#### Records supplied
• • •

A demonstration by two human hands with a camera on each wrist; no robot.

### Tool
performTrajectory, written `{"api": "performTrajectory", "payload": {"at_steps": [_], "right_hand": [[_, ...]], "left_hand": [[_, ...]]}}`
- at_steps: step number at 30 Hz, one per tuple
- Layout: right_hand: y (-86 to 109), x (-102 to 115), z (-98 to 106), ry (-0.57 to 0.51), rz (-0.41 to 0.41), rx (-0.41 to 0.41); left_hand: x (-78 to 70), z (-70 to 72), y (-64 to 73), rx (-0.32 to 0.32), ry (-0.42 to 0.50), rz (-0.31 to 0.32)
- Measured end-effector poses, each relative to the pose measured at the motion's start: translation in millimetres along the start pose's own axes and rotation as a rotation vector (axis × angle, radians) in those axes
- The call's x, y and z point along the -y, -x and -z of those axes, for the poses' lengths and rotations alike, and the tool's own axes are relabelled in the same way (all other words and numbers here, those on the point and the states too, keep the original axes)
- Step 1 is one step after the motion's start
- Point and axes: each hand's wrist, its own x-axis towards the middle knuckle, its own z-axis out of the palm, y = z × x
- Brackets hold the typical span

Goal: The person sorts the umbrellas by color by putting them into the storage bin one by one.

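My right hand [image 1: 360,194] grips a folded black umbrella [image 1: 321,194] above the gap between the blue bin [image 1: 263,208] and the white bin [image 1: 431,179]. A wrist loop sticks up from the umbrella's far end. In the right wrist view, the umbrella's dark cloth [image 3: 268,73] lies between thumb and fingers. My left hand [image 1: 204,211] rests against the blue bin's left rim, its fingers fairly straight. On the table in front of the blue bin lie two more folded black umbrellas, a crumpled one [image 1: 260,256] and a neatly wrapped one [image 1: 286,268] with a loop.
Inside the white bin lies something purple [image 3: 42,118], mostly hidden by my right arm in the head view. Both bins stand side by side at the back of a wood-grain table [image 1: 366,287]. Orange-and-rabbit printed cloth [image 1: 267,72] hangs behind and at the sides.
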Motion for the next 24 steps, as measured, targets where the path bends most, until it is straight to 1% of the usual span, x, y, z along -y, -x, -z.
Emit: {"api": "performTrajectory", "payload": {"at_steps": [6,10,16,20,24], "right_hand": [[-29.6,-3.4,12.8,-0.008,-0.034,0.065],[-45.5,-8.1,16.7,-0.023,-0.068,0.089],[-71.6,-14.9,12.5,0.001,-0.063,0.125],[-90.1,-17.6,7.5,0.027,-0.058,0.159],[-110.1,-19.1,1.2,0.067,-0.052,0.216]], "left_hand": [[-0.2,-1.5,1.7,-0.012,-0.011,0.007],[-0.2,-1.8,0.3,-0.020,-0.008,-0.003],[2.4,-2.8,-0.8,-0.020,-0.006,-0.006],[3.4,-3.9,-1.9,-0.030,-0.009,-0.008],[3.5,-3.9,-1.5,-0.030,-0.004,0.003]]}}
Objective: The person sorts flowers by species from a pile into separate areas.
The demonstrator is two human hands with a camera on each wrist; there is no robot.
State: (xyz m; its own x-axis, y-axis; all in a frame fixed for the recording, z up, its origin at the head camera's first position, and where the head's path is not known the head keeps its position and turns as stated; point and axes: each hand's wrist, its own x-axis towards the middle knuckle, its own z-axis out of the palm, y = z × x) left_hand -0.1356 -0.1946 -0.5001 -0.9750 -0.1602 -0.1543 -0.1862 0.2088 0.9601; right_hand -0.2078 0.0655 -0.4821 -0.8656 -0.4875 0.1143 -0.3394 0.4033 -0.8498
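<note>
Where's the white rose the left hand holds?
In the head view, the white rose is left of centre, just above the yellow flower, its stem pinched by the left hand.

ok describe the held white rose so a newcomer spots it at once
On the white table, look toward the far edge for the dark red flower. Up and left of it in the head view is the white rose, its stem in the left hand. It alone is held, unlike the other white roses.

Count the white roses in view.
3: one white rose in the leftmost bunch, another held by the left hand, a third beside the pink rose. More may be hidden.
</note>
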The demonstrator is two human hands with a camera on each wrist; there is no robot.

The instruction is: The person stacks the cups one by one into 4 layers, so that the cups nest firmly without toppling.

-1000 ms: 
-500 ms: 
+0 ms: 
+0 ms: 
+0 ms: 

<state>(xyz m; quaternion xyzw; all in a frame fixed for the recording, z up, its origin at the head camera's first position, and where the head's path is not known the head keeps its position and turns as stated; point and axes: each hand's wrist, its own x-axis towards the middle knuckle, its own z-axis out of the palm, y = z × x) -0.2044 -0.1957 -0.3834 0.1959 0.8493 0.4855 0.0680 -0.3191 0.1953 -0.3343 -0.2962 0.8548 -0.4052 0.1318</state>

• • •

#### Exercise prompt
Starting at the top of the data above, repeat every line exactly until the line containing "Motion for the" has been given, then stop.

#### Task output
A demonstration by two human hands with a camera on each wrist; no robot.

### Tool
performTrajectory, written `{"api": "performTrajectory", "payload": {"at_steps": [_], "right_hand": [[_, ...]], "left_hand": [[_, ...]]}}`
- at_steps: step number at 30 Hz, one per tuple
- Layout: right_hand: y (-86 to 109), x (-102 to 115), z (-98 to 106), ry (-0.57 to 0.51), rz (-0.41 to 0.41), rx (-0.41 to 0.41); left_hand: x (-78 to 70), z (-70 to 72), y (-64 to 73), rx (-0.32 to 0.32), ry (-0.42 to 0.50), rz (-0.31 to 0.32)
- Measured end-effector poses, each relative to the pose measured at the motion's start: translation in millimetres along the start pose's own axes and rotation as a rotation vector (axis × angle, radians) in those axes
- The call's x, y and z point along the -y, -x and -z of those axes, for the poses' lengths and rotations alike, and the tool's own axes are relabelled in the same way (all other words and numbers here, those on the point and the states too, keep the original axes)
- Step 1 is one step after the motion's start
- Point and axes: each hand's wrist, its own x-axis towards the middle knuckle, its own z-axis out of the palm, y = z × x
- Brackets hold the typical span

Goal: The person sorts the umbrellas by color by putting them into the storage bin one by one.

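My right hand [image 1: 360,194] grips a folded black umbrella [image 1: 321,194] above the gap between the blue bin [image 1: 263,208] and the white bin [image 1: 431,179]. A wrist loop sticks up from the umbrella's far end. In the right wrist view, the umbrella's dark cloth [image 3: 268,73] lies between thumb and fingers. My left hand [image 1: 204,211] rests against the blue bin's left rim, its fingers fairly straight. On the table in front of the blue bin lie two more folded black umbrellas, a crumpled one [image 1: 260,256] and a neatly wrapped one [image 1: 286,268] with a loop.
Inside the white bin lies something purple [image 3: 42,118], mostly hidden by my right arm in the head view. Both bins stand side by side at the back of a wood-grain table [image 1: 366,287]. Orange-and-rabbit printed cloth [image 1: 267,72] hangs behind and at the sides.
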Motion for the next 24 steps, as measured, targets where the path bends most, until it is straight to 1% of the usual span, x, y, z along -y, -x, -z.

This response is now finished.